Thursday, August 14, 2008

Into Manitoba (Winnipeg)

I ended up on a sort of tour of Thunder Bay when trying to reach the Old Fort William by bus. Thunder Bay looks like a prarie town to me in terms of its street lay-out and the house designs. The bungalows are of the squarish, made of concrete and bricks design that was common throughout Edmonton, as opposed to the clap-board houses, bungalow or two-story, of the Maritimes.

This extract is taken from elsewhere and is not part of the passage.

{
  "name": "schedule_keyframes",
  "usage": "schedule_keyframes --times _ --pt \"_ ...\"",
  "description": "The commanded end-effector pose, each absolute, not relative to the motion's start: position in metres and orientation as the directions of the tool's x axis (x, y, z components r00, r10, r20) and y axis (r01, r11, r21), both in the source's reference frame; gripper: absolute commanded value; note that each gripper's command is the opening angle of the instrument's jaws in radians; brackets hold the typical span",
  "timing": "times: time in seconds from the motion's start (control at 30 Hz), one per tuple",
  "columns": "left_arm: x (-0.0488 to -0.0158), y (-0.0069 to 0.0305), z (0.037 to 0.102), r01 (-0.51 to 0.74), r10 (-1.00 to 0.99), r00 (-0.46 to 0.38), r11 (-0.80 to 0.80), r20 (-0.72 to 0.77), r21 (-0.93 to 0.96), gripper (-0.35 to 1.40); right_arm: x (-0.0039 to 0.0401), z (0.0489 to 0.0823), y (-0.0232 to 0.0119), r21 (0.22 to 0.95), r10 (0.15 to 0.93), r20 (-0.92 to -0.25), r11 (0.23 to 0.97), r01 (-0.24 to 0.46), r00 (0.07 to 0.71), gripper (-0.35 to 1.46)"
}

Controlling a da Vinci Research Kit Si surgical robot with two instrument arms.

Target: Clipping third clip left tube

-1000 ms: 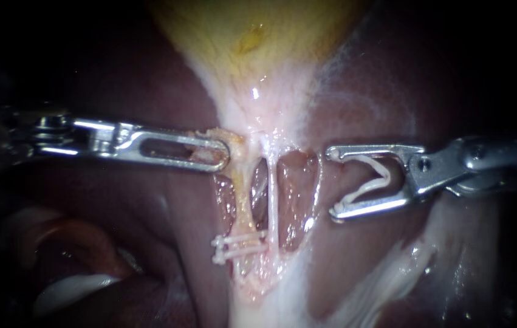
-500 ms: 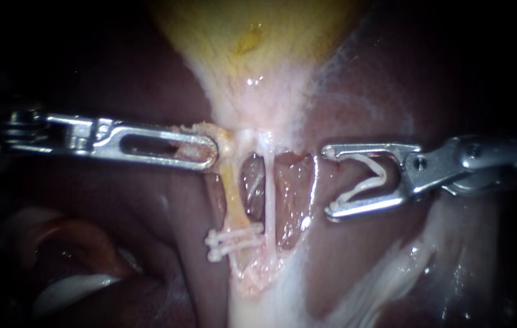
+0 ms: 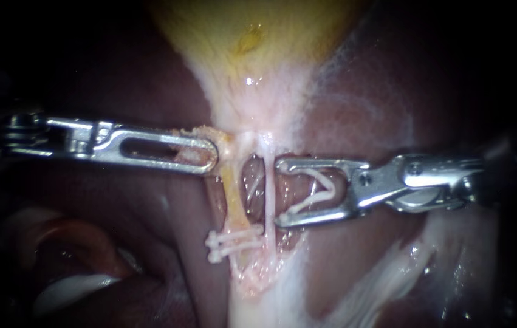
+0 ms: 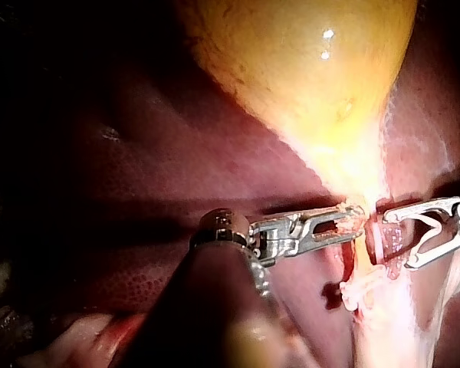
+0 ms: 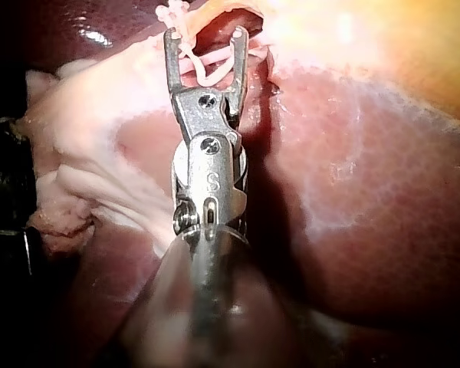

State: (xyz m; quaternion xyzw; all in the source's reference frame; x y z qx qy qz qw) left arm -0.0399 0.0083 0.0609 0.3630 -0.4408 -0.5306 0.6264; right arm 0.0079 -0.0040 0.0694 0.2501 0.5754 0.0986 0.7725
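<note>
The left instrument comes in level, and its slotted jaws are closed on a scrap of yellowish tissue at the upper end of the left tube. This lies just under the neck of the gallbladder. The left tube runs down from those jaws as a yellowish strand. It carries two clips side by side well below the jaw tips.

The right instrument has its jaws spread wide. A white clip sits bent open between them, one leg lying along each jaw, so both jaws bear on it. The jaw tips are just beside the right tube, a pale strand that stands between them and the left tube. Neither tube is inside the jaws. Through the window between the tubes, and all around both instruments, shows the dark red liver.

In the right wrist view the clip's legs reach nearly to the jaw tips, with pale tissue directly ahead.
</note>
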Motion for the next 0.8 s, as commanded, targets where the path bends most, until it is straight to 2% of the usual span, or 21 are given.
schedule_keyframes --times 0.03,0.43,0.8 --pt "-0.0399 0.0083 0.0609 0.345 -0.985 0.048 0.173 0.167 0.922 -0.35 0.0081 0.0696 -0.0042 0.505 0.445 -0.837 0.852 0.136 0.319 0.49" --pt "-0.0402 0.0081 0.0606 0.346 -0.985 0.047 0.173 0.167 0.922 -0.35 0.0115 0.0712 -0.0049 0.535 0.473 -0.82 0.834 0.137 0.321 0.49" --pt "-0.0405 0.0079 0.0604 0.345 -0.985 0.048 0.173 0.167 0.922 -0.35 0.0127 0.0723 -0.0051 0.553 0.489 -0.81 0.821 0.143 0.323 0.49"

After Thunder Bay, the drive out of Ontario took another 7 hours, with only some very small towns scattered along the way. I know Canada's big, but nothing hammers home that fact like the seemingly never ending highway stretching across forest. We got into some gentle, rocky hills that the highway was blasted through (they were removing more rock around Upsula to widen the road), then Kenora, nearly at the Manitoba border and looking part eastern, part western in building style. Then I was finally in the "west" of the country, after more than 45 hours of road travel from Charlottetown (I subtracted rest time from that while doing mental math on the drive from the border to Winnipeg).

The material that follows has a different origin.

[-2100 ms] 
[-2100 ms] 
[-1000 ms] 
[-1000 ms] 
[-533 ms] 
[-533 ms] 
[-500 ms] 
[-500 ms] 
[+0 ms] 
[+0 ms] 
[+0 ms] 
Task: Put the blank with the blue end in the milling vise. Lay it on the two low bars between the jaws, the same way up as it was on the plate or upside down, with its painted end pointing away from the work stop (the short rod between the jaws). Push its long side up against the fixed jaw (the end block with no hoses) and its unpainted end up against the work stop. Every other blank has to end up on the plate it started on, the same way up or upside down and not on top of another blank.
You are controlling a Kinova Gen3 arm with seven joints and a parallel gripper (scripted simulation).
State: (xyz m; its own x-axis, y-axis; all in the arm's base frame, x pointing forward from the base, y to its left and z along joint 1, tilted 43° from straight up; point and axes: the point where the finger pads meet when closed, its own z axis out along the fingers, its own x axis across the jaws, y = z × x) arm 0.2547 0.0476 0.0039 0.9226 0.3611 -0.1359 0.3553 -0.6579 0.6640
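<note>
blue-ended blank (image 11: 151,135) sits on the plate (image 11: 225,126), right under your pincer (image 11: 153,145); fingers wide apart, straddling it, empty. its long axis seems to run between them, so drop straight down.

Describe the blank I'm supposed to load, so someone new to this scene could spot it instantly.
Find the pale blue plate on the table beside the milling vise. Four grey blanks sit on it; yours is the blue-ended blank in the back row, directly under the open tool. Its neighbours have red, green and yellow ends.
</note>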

What with arriving in "Friendly!" Manitoba, that only leaves two provinces I've not yet been to (BC and Newfoundland), and those two will be knocked off by September 1 anyway.

Winnipeg looked to be the dodgiest Canadian city I've been in. By that, I mean there was more scruffy, looking down-on-their-luck folks wandering around the downtown then I've seen elsewhere. I did notice on the bus out of Thunder Bay that the percentage of dirty, smelly passengers increased dramatically.

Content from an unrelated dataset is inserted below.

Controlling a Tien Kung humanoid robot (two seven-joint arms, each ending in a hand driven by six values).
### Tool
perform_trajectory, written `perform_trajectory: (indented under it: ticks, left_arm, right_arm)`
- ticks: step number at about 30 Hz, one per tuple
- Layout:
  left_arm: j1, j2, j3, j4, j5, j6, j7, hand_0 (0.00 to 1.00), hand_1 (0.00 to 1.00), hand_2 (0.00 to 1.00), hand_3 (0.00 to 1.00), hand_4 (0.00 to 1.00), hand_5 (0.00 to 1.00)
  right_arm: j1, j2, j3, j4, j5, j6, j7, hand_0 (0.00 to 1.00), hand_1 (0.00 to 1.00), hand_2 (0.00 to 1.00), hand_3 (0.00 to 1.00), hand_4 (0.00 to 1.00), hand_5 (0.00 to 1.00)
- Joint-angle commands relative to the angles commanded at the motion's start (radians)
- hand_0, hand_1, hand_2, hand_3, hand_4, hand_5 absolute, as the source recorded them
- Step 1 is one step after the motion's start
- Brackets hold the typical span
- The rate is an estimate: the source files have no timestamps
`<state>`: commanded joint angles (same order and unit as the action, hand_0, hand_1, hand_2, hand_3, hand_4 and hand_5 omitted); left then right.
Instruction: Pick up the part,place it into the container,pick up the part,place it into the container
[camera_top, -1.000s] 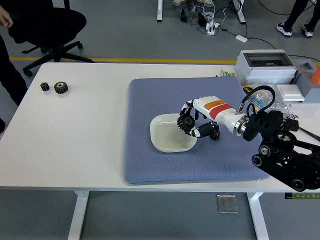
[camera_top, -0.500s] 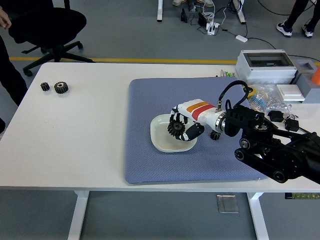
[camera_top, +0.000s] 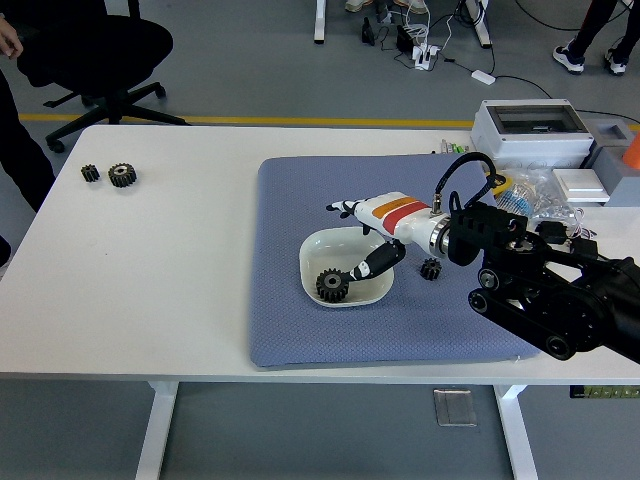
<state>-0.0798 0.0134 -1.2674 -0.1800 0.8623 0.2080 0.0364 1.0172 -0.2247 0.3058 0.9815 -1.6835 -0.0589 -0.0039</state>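
Note:
A large black gear lies inside the white shallow container on the blue mat. My right hand hovers over the container's right side with its fingers spread and nothing in them. A smaller black gear sits on the mat just right of the container, under my right wrist. Two more black gears, a small one and a bigger one, rest far off at the table's back left. My left arm is out of sight.
A grey box with cables and small items stands at the back right of the table. A person's dark-clothed body shows at the left edge beside a black office chair.
My right hand carried the large gear left over the container, then its fingers opened and the gear dropped into the dish.

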Motion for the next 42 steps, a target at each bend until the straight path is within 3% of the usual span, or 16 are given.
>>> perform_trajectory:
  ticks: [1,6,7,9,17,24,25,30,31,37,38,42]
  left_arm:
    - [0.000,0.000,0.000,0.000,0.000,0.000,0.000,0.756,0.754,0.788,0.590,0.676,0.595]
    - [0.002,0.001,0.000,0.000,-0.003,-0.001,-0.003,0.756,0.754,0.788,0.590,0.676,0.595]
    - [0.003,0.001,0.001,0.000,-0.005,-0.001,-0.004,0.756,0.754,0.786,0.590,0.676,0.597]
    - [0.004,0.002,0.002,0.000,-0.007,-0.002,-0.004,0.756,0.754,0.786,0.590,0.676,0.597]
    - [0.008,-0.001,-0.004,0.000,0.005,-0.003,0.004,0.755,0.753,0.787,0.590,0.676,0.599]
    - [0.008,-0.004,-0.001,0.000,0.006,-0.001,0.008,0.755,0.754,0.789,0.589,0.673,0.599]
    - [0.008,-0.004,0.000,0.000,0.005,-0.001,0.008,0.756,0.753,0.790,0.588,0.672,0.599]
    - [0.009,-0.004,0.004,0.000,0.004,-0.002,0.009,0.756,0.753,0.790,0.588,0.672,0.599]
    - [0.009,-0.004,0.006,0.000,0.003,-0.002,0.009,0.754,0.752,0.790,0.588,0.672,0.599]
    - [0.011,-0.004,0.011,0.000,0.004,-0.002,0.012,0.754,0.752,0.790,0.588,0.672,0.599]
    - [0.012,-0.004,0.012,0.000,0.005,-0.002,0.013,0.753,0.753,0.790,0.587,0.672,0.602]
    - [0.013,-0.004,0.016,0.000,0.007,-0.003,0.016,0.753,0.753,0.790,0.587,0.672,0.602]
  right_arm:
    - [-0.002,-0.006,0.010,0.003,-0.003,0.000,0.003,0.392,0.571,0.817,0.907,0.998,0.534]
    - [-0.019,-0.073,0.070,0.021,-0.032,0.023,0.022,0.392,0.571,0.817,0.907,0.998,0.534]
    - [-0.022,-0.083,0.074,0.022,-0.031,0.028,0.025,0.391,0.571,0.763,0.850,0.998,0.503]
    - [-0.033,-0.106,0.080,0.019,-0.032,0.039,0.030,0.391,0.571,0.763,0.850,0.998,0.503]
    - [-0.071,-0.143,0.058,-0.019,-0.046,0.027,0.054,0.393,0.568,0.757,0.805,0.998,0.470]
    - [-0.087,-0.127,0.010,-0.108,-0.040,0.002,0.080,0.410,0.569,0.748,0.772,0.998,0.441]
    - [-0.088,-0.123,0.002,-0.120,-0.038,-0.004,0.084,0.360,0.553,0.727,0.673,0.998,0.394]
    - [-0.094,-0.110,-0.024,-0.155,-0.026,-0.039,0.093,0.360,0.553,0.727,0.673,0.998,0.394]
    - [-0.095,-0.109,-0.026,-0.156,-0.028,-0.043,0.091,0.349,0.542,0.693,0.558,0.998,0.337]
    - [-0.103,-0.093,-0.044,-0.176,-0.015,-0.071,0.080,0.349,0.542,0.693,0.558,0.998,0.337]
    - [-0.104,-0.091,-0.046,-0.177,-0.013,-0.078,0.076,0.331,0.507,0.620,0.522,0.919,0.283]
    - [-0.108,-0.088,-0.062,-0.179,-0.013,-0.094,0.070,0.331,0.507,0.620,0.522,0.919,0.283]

I can see how the intersection of Portage and Main could be so windy and cold in the winter - even in the sweltering heat when I was there, it was still quite windy on Main Street. I wandered around the city for the day, down to The Forks where the muddy Red River (as I know it, the one that always floods) meets the Assiniboine River (also muddy). Checked out the Exchange District which has old skyscrapers, and Chinatown that seemed almost deserted.

People in western Ontario and Manitba keep telling me about how great they think PEI is and Islanders in general. Makes a nice change from the reaction I've come to expect from Westerners towards East Coasters. My experience was mostly based with Albertans, though.

Oh, and the ride into Winnipeg wasn't actually all flat plains until just before the city - there were trees and hills for a fair while.